Sirikul hasn’t shared the worst of the harassment she’s experienced — the lewd, misogynistic and racist comments men would make toward her.
She wants to feel normal again. She wants her group texts to stop pinging with video clips and news articles of the latest anti-Asian attack. She wants her mom to be able to enjoy her walks around the neighborhood and feel comfortable leaving her home again.
Her mom has never explicitly said that she fears for herself. She instead expresses concern for her children, the victims of the attacks and her grandson, just a year and a half old.
“You have a son now,” Sirikul’s mom tells her. She must be there to protect him.

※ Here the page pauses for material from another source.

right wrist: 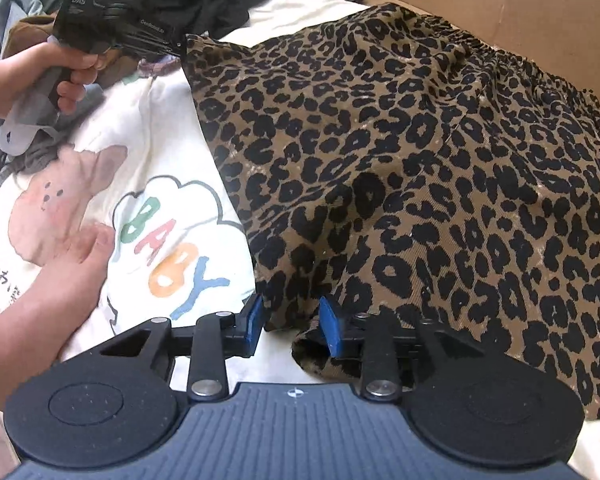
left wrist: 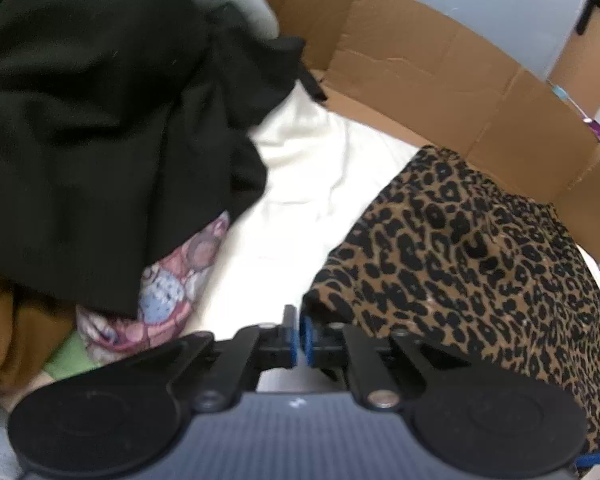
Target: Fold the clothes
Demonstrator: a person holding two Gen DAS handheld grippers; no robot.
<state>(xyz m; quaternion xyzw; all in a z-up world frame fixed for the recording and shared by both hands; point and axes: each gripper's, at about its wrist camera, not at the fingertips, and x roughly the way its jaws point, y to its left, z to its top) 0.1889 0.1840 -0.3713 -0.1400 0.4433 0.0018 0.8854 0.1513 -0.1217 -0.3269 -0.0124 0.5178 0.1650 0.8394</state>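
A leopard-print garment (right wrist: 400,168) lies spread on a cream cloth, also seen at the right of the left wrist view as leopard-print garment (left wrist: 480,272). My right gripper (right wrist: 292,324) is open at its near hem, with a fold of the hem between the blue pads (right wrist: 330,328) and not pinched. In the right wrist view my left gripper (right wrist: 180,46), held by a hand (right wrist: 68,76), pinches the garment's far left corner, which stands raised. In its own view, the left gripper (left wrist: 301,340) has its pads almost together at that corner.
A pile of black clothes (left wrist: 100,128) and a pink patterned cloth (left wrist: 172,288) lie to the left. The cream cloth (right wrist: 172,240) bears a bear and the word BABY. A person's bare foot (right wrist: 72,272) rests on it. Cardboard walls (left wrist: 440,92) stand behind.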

It’s clear to Sirikul why her parents shrugged off the injustices they experienced. They still believed in the good of this country; they believed their work ethic could protect them. Most of all, they wanted to protect their children, Sirikul says.
Sirikul tries to conceal her rage around her son, even though she can feel it “eating inside me.”
“He doesn’t understand what’s going on, but he does understand when mommy cries,” she said. “I have to hold it all in.”